Losing younger sister

I’m so broken. I never thought this would happen to me. A few days ago, my beautiful 31 year old sister was hit by a car at a zebra crossing. She died instantly. She was so kind, never broke any rules, intelligent and loved. I am shattered that her life is cut so short. Her husband is devastated. I am so conflicted. I live in another country with my husband and two kids. I am scared that life will just get back to a routine for everyone and she will be forgotten. I feel guilty that over the years I’m going to get busy with life like nothing happened (my mother lost her sister in her 30s and we hardly ever spoke about it). I loved my sister a lot and she was my greatest support. She was 6 years younger to me and idolised me. I don’t know how to deal with this. I don’t want to ever feel happy again. I just want to be holed up in a dark room forever but I know I can’t/won’t do that as I will be busy “getting back into a routine for the sake of my kids”. Everyone is expecting me to be strong for my mother and my brother in law. Maybe he is feeling worse than me as he has spent every minute of the last 8 years with her. I have lost a piece of my heart. Can anyone who has been here tell me what happens in the next few days/weeks/months/years?? Is there anything that can help me in the immediate aftermath of this? Nothing seems to have helped so far.

Hi Moogsie
I’m so sorry for the loss of your beautiful sister in such traumatic circumstances. I can’t begin to imagine what you’re going through.

We lost my mum in April after a very short illness. She was diagnosed with advanced cancer only 3 weeks before her death. We’d no idea she had cancer. But she was 80 and had lived a long and fulfilled life.

It’s early days for you yet. Be gentle with yourself and don’t expect too much of yourself. Take as much time as you need off work. Also give yourself the space and time to mourn. It does gradually get easier and less painful in my experience. But then out of the blue things happen which trigger your grief again. I have found being around really good friends who just accepted me as I am helped.

There is no right or wrong with grief. It’s an individual journey for each of us and there is no time scale. Be kind and gentle with yourself.

I don’t know if any of what I’ve said has helped. Take care and look after yourself.

Thank you for your beautiful words. I’m hurting so much. There are patches in the day where I feel literally nothing and then lows that hit me real hard. I hope it gets easier but at the same time I want to keep feeling the pain so I’m closer to her. So conflicted.

Hi Moogsie,

I’m so sorry to hear about the loss of your sister in such sudden and traumatic circumstances. I cannot imagine what that is like.

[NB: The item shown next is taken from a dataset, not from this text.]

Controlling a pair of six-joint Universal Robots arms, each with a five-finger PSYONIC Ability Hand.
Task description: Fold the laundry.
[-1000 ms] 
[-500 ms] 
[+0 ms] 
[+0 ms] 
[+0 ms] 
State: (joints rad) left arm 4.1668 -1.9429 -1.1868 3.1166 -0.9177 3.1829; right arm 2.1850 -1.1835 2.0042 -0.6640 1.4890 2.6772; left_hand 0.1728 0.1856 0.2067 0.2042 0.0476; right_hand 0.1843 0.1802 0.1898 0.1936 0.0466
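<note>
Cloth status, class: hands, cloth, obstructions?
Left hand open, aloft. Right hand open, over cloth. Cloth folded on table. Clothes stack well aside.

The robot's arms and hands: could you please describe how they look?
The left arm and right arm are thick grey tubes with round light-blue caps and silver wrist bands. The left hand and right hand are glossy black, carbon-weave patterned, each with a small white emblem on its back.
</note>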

I lost my younger brother a year ago to suicide. Living in another country than the rest of my family, I was also worried that life would just carry on and I would forget about him. In my experience, I haven’t forgotten about him at all. In fact, I think about him every single day (probably more than I did before he passed away). For me, I found that the grief doesn’t necessarily get any lighter, but you find ways of carrying it with you.

In the circumstances of my brother’s passing we tried to remind ourselves that his life was so much more than the way he passed away. I found this way of thinking about it quite helpful.

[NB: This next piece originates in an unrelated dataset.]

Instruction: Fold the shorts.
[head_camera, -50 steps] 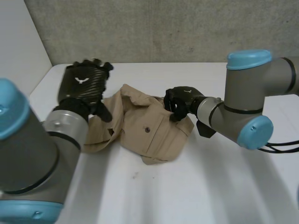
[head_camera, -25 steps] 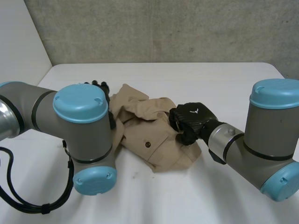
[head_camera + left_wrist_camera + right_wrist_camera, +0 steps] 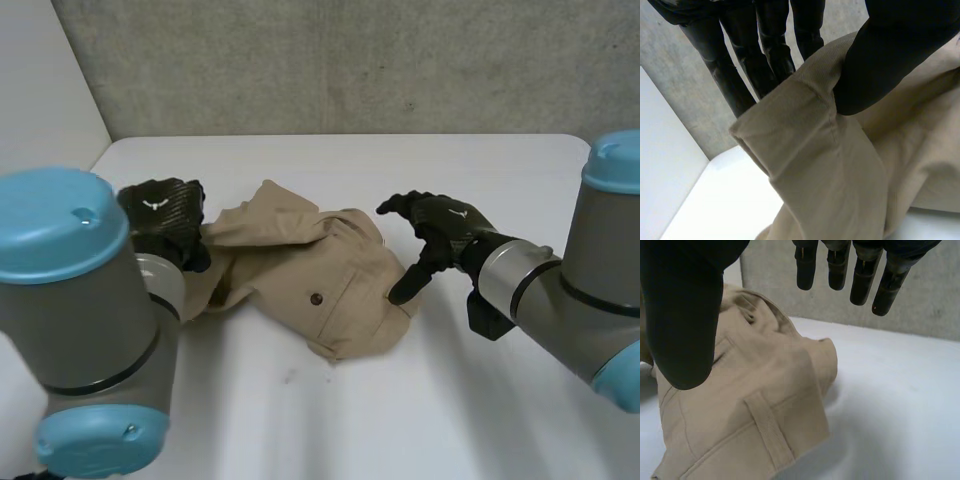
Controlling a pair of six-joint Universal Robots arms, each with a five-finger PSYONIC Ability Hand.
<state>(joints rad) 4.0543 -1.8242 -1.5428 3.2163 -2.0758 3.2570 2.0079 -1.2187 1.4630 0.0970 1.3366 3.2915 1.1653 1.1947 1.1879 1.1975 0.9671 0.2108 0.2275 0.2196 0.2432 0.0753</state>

Be kind and gentle to yourself, and do what you think is best for you. I found helping arrange stuff around my brother’s funeral quite theraputic, as it gave me something to do, however it was also very overwhelming at times. So do what works best for you.

There is no right or wrong way to grieve (as long as it doesn’t involve any crime, that would be less helpful). And different family members might grieve differently, and that is absolutely fine!

Take good care of yourself, and remember to take all the time you need.

Oh thank you lottea. I was looking for some perspective from someone in a similar situation as me. Sorry about your brother. I can now unfortunately imagine how traumatic it must have been for you. Im hoping to find some comfort In my thoughts along the way but it helps to know that your brother is always on your mind.